An exact copy of the data below is needed; please leave out any pictures.

Exercise data:
------------------------------------------------
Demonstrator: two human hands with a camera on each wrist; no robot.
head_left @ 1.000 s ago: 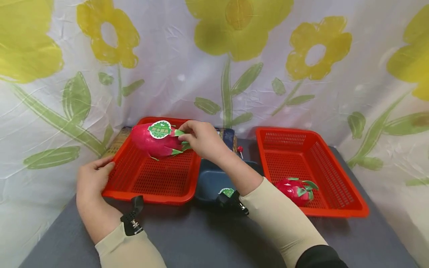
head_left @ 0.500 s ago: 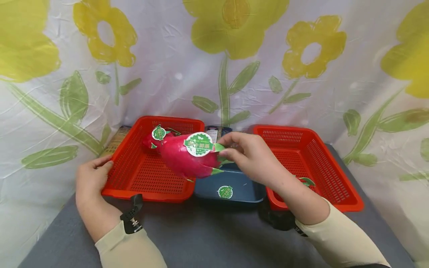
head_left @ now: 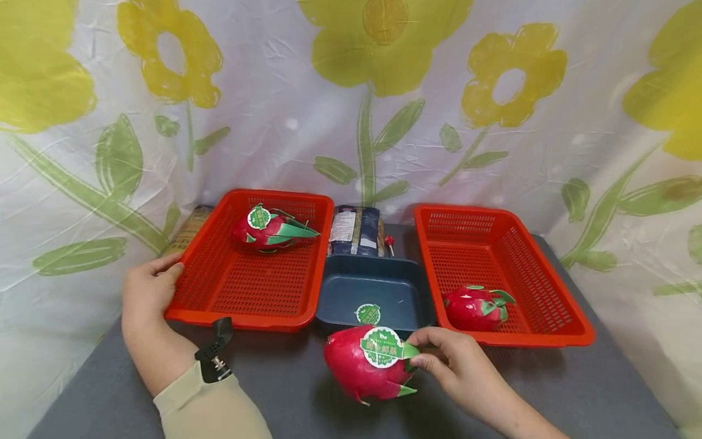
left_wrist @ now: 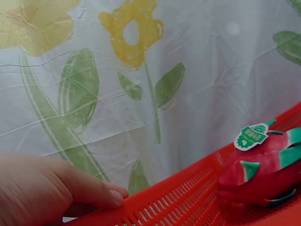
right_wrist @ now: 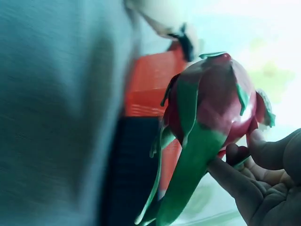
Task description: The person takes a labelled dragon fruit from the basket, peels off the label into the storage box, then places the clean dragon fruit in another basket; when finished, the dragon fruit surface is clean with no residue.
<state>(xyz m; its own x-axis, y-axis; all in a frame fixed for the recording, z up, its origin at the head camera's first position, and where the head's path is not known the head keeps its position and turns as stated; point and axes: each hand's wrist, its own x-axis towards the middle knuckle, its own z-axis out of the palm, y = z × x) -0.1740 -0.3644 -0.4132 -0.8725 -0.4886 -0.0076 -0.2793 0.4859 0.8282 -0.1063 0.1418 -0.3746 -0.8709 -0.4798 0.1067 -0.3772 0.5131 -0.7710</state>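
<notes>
Right hand (head_left: 459,367): pinches dragon fruit (head_left: 356,364) by green leaf tip (head_left: 410,350), likely easy purchase | left hand (head_left: 149,291): grips left basket (head_left: 241,321) at rim, probably steadying it

On the grey tabletop (head_left: 285,372), a dark-blue rectangular tray (head_left: 384,289) sits between a red perforated left basket (head_left: 236,320) and a red perforated right basket (head_left: 543,339). A red-green dragon fruit (head_left: 263,233) lies in the left basket's rear, another red-green dragon fruit (head_left: 466,309) in the right basket's front-left corner. Behind the tray lies a printed packet (head_left: 355,235), with a red round lollipop (head_left: 389,240) to its right. The right grip (head_left: 463,369) holds a third red-green dragon fruit (head_left: 351,366) before the tray.
</notes>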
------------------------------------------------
Written answer:
Demonstrator: two human hands with a camera on each wrist; no robot.
head_left @ 1.000 s ago: 
head_left @ 0.500 s ago: 
head_left @ now: 
left_wrist @ now: 
right_wrist @ now: 
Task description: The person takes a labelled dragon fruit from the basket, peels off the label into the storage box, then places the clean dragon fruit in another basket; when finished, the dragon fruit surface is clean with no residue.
<state>(xyz m; its own x-axis, y-axis; all in a frame fixed for the recording, z up, its origin at the head camera's first position, and where the head's path is not known the head keeps its position and turns as stated; point and axes: each hand's wrist, its own x-axis towards the middle knuckle, its own z-axis out of the palm, y = z × x) -0.1740 -0.3644 -0.4132 -0.8725 -0.4886 -0.0076 -0.2793 0.4859 0.8282 -0.1063 0.1418 -0.3746 -0.8709 -0.4798 0.1067 -0.3772 0.5131 -0.7710</state>
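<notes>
Right hand (head_left: 459,367): pinches dragon fruit (head_left: 356,364) by green leaf tip (head_left: 410,350), likely easy purchase | left hand (head_left: 149,291): grips left basket (head_left: 241,321) at rim, probably steadying it

On the grey tabletop (head_left: 285,372), a dark-blue rectangular tray (head_left: 384,289) sits between a red perforated left basket (head_left: 236,320) and a red perforated right basket (head_left: 543,339). A red-green dragon fruit (head_left: 263,233) lies in the left basket's rear, another red-green dragon fruit (head_left: 466,309) in the right basket's front-left corner. Behind the tray lies a printed packet (head_left: 355,235), with a red round lollipop (head_left: 389,240) to its right. The right grip (head_left: 463,369) holds a third red-green dragon fruit (head_left: 351,366) before the tray.
</notes>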

No additional answer text is required.